## Directions for this task
Take every line of the material and reproduce it exactly.

*** Begin section ***

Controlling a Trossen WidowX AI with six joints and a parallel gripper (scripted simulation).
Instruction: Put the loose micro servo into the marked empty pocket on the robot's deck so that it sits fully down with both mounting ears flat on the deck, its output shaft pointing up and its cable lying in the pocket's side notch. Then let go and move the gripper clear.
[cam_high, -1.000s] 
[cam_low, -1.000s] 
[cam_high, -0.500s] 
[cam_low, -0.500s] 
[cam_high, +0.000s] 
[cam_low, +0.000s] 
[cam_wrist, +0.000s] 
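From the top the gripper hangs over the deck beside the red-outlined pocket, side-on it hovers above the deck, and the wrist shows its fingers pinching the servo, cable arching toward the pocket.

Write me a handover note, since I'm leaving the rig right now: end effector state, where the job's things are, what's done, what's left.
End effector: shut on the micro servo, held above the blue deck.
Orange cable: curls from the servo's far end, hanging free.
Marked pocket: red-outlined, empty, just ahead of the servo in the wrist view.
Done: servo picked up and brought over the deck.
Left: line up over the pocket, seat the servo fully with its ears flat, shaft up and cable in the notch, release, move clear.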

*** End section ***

## Result
Controlling a Trossen WidowX AI with six joints and a parallel gripper (scripted simulation).
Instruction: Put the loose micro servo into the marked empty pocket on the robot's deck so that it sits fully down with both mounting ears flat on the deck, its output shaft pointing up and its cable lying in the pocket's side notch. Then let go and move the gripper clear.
[cam_high, -1.000s] 
[cam_low, -1.000s] 
[cam_high, -0.500s] 
[cam_low, -0.500s] 
[cam_high, +0.000s] 
[cam_low, +0.000s] 
[cam_wrist, +0.000s] 
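From the top the gripper hangs over the deck beside the red-outlined pocket, side-on it hovers above the deck, and the wrist shows its fingers pinching the servo, cable arching toward the pocket.

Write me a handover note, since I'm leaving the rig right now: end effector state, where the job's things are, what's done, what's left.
End effector: shut on the micro servo, held above the blue deck.
Orange cable: curls from the servo's far end, hanging free.
Marked pocket: red-outlined, empty, just ahead of the servo in the wrist view.
Done: servo picked up and brought over the deck.
Left: line up over the pocket, seat the servo fully with its ears flat, shaft up and cable in the notch, release, move clear.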

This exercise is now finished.